»»

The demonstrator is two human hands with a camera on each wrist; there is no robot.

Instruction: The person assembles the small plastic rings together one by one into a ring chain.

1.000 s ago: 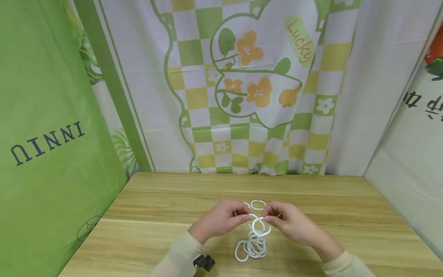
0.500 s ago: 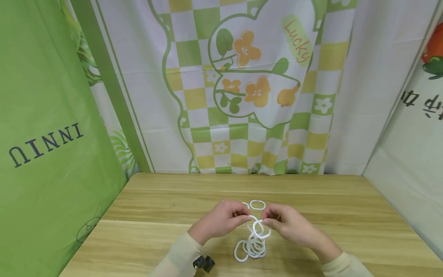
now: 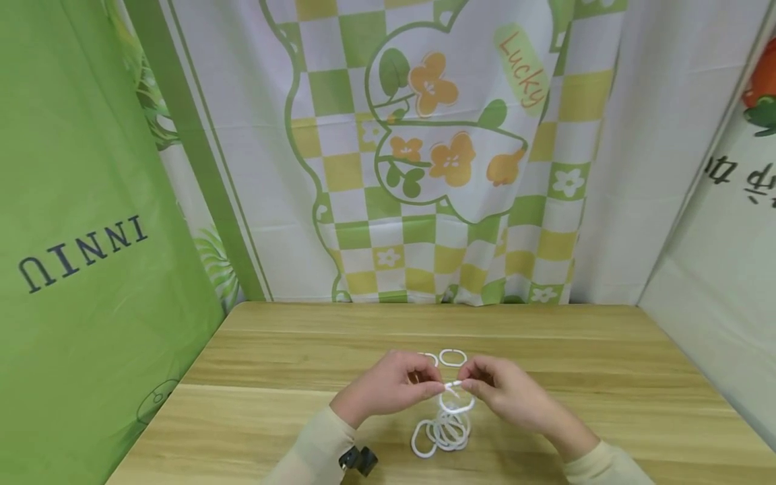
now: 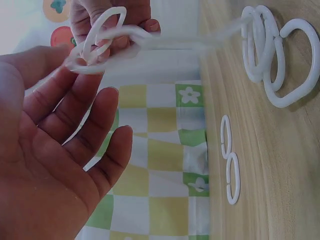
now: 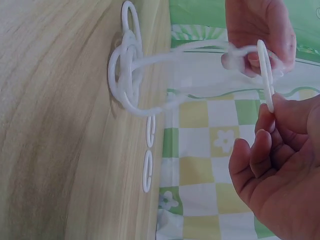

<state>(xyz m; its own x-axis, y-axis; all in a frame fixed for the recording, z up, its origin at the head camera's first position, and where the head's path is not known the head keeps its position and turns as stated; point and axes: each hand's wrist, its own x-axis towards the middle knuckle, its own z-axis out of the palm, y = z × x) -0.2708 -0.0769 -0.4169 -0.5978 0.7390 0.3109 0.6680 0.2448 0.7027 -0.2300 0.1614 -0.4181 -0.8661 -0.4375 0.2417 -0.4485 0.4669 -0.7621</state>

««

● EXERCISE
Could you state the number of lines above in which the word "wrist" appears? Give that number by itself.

● OUTPUT OF THE EXERCISE
2